I’m going to repeat that sentiment with some bold letters: when you are in the middle of a, for lack of a better word, “fight” for your life, THERE IS NO TIME OR ENERGY FOR ANYTHING BUT SURVIVAL.

We were lucky—by design, yes, but with strings attached. Dan was very strategic in the way he lived life. He wanted to eliminate his debt and thus overpaid his student loans with any “extra” money we had each month; he wanted to have the security of health insurance and the things adults have when they (before it was a verb), “adult”. In this way, he bought us “freedom” by following the rules of corporate America, but Dan looked forward to the day he could leave the corporate world and its machine-like security for more creative shores. However, more than once he expressed a fear of never being able to do so because of his “pre-existing condition”.

Cue Magic 8-Ball: Reply hazy. Ask again later. (shake again). My reply is No.

When he—we—received this diagnosis, Survival Mode did not include HOW THE HELL ARE WE GOING TO PAY FOR THIS? The fancy corporate insurance was amazing; his company, above and beyond helpful (#buyColgateproducts). Even so, and to return to the Binder, each and every time I received an EOB (“explanation of benefits” for the non-initiated), my breath stopped until, as my eyes scanned from the top to the bottom of the multi-paged letters, my pupils focused upon the words,

“Amount you owe: $0”.

Again and again I’d see this miraculous number, “0”, and again and again I exhaled, never truly believing its veracity.

EOB: blah, blah, drugs, blood work, drugs, MRI, etc., PET scan, etc., drugs, services rendered, blah…$103,000. Sometimes, yes. Sometimes the total took my breath away. The Mystery Amount. The Invented Amount. Because at the end, it said:

Amount you owe: $0.

We had the Memorial Sloan Kettering billing office’s dream account. Periodically I’d drop in and ask, “Can this be correct? This ‘you owe $0’ deal?”, and the woman in her Kettering cube would say, “Yes. We love your account because there are never any problems.” To be honest, at times it didn’t seem fair, this owing next-to-nothing. But…

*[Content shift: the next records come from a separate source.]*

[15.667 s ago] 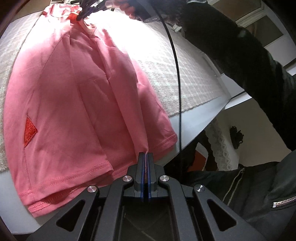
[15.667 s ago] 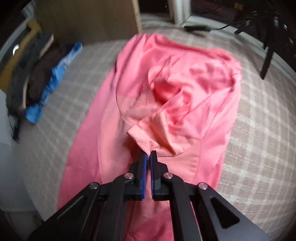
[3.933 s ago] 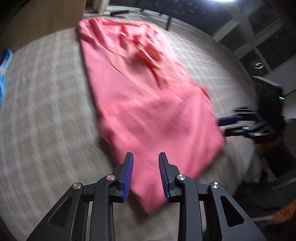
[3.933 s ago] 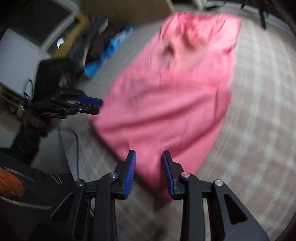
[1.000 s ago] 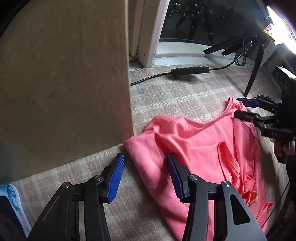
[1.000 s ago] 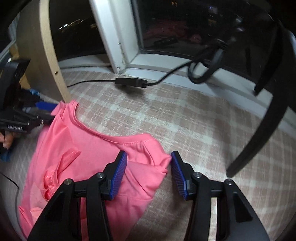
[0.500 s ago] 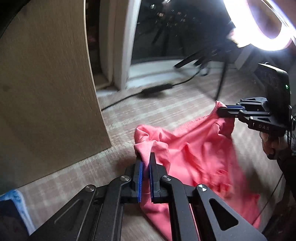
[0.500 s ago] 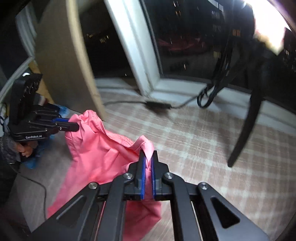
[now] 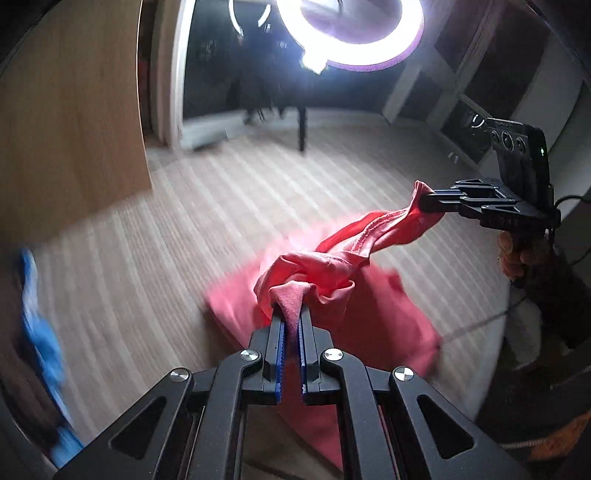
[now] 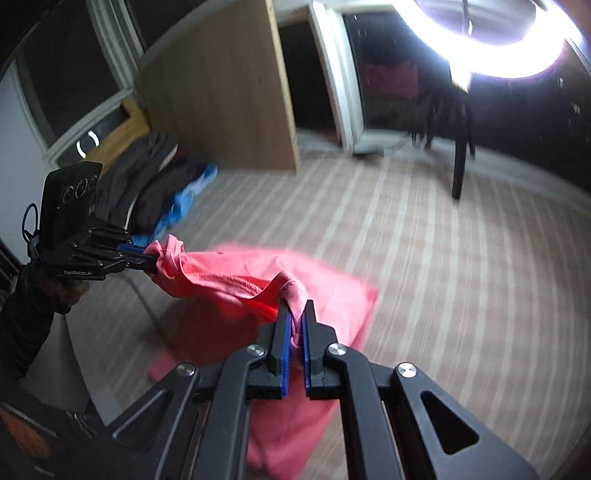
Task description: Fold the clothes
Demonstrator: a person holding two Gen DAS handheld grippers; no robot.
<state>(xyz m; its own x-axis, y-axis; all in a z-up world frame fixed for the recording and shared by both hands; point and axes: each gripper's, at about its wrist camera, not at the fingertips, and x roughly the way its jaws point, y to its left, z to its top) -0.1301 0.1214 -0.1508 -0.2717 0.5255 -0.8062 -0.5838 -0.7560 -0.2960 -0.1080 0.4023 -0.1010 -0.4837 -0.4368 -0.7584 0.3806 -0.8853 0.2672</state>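
While both grippers lift, entries run left to right.
Left gripper (image 9: 290, 328): jaws clamped on one shoulder corner of the coral-pink knit T-shirt (image 9: 362, 321).
Shirt: neckline strung between the grips, body draping onto the beige checked tablecloth (image 9: 155, 236), probably so the top can fold over.
Right gripper (image 10: 295, 328): pinching the other shoulder.
Unclear: hem blurred and cut off by fingers; dark and blue garment pile (image 10: 162, 192) indistinct.

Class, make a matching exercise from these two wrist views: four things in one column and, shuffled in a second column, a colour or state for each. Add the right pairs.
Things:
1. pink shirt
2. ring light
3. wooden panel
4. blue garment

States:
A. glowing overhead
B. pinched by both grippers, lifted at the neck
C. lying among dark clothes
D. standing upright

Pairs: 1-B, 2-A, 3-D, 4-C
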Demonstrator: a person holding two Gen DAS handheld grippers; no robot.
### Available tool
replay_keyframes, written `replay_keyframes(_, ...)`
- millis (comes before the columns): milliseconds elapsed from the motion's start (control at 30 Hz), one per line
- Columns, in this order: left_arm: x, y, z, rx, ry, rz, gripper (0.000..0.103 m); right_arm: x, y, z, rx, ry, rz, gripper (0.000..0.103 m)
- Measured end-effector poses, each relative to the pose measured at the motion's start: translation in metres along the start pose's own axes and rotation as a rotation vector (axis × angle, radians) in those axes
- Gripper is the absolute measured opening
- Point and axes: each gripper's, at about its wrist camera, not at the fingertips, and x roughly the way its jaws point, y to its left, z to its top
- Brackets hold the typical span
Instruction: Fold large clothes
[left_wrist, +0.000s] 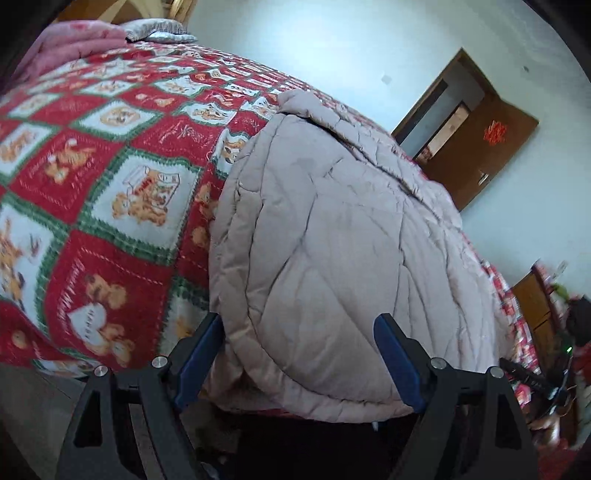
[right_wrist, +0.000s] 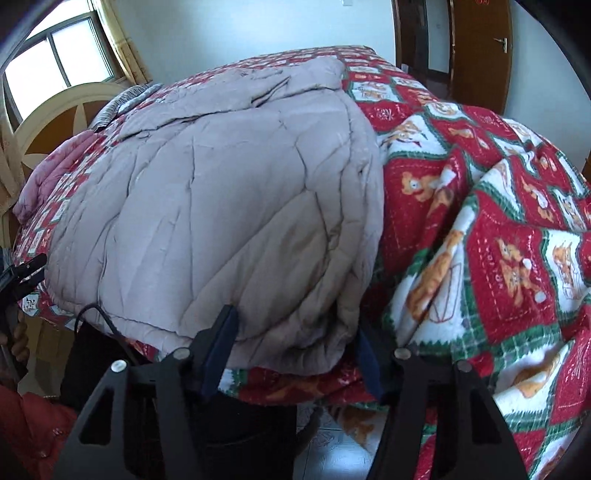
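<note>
Blue-padded jaws of the left gripper (left_wrist: 299, 354) and the right gripper (right_wrist: 295, 347) stood wide, each straddling the near hem of the beige quilted coat (left_wrist: 332, 240), seemingly ready to pinch it for a fold. The coat lay flat on the red patchwork blanket (left_wrist: 110, 177) over the bed.

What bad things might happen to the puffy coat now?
The quilted coat hangs over the bed edge, so it might slide off toward the floor. Both the left gripper and right gripper are open around its hem; closing could also pinch the teddy-bear blanket underneath.
</note>
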Motion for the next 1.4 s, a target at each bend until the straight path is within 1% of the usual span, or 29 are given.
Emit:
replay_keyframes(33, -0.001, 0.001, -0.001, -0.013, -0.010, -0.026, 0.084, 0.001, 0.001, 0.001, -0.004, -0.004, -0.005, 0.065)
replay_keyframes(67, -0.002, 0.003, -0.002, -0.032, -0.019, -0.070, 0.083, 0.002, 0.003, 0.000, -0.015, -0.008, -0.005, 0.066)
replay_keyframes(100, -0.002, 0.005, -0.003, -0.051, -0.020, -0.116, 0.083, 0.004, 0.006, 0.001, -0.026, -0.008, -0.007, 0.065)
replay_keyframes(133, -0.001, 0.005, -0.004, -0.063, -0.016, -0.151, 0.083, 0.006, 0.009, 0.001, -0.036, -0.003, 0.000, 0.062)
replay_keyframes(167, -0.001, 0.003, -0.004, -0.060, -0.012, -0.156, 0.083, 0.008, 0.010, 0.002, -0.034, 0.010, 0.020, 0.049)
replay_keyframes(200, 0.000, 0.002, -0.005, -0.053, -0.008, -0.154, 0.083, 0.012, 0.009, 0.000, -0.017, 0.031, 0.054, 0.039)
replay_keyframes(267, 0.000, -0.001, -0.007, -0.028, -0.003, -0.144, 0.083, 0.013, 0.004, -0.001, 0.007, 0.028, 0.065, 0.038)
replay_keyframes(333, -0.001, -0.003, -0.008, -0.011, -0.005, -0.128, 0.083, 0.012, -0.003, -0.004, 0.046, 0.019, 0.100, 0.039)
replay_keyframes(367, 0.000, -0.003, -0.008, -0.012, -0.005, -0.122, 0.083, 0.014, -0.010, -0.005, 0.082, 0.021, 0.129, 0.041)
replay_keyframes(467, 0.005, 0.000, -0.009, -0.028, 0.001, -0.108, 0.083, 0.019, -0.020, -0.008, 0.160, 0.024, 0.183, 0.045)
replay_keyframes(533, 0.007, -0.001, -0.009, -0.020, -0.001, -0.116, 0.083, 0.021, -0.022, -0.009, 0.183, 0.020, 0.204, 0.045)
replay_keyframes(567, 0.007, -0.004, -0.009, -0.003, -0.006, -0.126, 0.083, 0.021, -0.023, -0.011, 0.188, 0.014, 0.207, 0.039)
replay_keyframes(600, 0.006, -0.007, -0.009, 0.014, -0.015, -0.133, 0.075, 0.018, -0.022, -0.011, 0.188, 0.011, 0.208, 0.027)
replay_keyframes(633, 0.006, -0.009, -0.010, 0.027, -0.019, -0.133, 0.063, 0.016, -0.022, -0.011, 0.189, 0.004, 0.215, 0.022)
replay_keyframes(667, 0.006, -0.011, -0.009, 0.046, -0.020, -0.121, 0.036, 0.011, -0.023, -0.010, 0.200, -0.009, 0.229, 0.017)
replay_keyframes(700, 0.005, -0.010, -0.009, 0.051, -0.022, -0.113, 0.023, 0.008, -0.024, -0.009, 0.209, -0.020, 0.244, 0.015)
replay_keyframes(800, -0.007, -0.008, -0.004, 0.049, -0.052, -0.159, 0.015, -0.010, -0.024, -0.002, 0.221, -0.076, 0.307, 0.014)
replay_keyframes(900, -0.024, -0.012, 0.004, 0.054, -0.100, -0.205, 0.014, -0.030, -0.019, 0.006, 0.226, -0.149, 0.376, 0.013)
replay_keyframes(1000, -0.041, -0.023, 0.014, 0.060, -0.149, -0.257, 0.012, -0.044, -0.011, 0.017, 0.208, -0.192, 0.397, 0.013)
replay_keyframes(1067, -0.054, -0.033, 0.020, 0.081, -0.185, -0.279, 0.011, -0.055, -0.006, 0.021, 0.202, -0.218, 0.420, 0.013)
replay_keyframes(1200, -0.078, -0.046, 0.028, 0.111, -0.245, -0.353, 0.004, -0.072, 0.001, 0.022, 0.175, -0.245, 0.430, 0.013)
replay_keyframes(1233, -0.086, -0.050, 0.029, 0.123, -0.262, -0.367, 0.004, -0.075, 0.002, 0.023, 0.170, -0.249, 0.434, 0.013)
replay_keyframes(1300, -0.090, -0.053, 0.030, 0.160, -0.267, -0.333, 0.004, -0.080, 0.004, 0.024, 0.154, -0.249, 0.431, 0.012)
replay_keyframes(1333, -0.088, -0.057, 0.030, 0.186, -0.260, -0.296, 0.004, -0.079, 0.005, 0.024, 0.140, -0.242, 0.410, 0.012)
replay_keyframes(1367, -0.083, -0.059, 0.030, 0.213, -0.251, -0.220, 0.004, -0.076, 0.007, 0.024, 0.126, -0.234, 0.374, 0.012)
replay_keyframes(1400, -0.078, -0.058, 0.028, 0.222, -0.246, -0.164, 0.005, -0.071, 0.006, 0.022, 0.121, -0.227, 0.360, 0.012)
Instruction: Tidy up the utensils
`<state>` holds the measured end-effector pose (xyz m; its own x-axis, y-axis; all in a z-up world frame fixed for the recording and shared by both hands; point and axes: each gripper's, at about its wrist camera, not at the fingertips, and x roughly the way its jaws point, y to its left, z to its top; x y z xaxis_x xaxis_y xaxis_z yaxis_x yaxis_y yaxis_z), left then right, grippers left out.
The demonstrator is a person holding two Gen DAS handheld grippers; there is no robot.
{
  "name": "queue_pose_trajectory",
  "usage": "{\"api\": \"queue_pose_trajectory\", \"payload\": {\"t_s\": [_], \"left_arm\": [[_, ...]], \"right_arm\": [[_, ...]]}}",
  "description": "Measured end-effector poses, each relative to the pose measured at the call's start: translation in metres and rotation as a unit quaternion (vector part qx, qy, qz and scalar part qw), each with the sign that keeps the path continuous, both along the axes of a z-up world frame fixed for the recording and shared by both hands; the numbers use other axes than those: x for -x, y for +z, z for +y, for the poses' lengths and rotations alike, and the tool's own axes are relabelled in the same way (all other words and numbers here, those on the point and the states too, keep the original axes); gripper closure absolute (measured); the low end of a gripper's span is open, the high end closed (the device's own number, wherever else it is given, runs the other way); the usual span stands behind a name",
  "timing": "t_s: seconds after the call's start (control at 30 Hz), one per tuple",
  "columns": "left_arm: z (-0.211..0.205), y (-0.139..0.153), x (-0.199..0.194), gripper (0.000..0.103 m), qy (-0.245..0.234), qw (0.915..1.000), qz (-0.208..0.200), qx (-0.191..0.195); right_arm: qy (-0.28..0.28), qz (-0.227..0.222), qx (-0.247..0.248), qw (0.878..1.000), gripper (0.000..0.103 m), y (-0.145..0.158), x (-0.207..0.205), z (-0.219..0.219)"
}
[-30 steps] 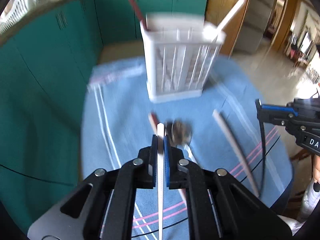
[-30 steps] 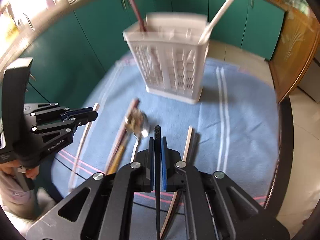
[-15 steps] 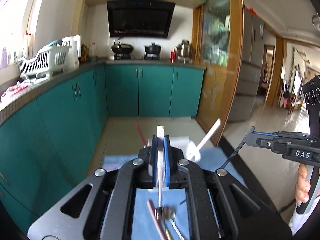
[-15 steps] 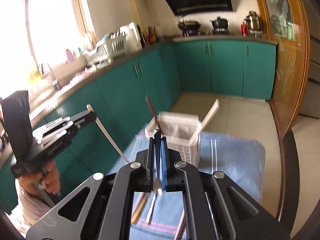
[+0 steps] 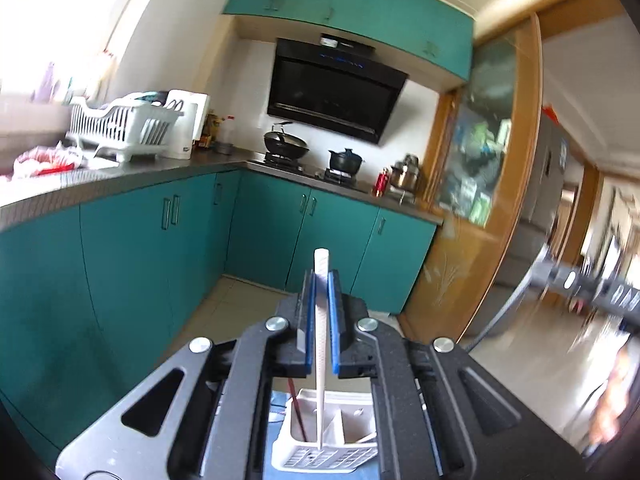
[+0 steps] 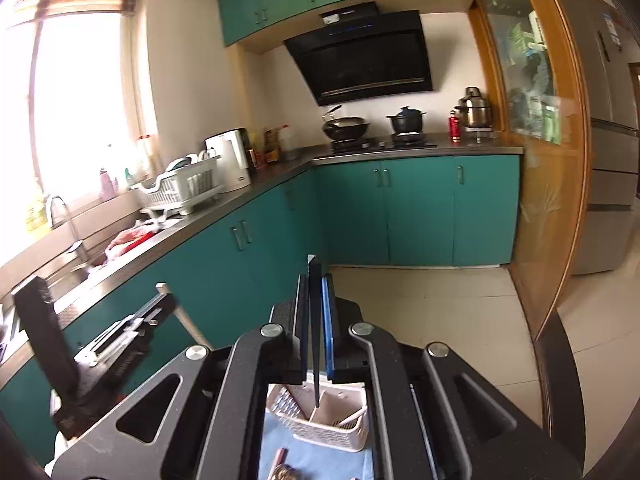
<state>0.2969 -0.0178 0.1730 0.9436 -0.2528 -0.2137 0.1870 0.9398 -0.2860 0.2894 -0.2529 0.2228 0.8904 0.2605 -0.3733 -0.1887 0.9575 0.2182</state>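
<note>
Because both sticks must drop in end-first, each is held upright over the holder:
Left gripper (image 5: 322,312): clamped on one white chopstick (image 5: 321,360), which stands nearly vertical, its lower tip over or just inside the near-left cell of the white utensil holder (image 5: 320,458); whether it touches the bottom cannot be told.
Right gripper (image 6: 316,320): clamped on one dark chopstick (image 6: 315,340), also upright, its tip hanging above the divider of the same holder (image 6: 332,432), not yet inside by the look of it.
Holder's place: it stands low and near in both views, on a blue cloth (image 6: 320,460) right beneath the grippers.
Holder's contents: one reddish stick (image 5: 298,416) leaning in the left cell and one white stick (image 6: 352,418) lying slanted in the right cell.
Count held: two sticks, one per gripper.
Count still on the cloth: a brown stick end (image 6: 280,456) and a metal spoon bowl (image 6: 285,473) at the frame's bottom edge; others may be hidden.
Judgement: vertical grip suits a straight lowering into the narrow cells.
</note>
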Motion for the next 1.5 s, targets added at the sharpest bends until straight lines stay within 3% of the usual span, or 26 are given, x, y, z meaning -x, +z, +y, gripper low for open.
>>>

Yes. It was correct. We met our out-of-pocket maximum, dealt with various expenses and lost income, but were by no means bankrupted because of this “unlucky” diagnosis.

 

So…EOBs? WTF. I cannot solve this problem with my personal story, and that is probably irritating to read. All I know is that I, personally, have not been “blessed” with my own cancer diagnosis or diabetes or a heart condition or even a broken arm of late, and the binders of EOBs I kept have long since been thrown in the trash.

But tomorrow is a new day and someone will receive news that will alter the course of her life. And, although I would never suggest that this hypothetical “she” should pay nothing or owe nothing and expect everything, I do suggest a system should be in place which enables her to breathe and focus on a little thing called Survival.

Seems like survival is a human right, right?

Mr. Ryan, put that in your Binder and shove it.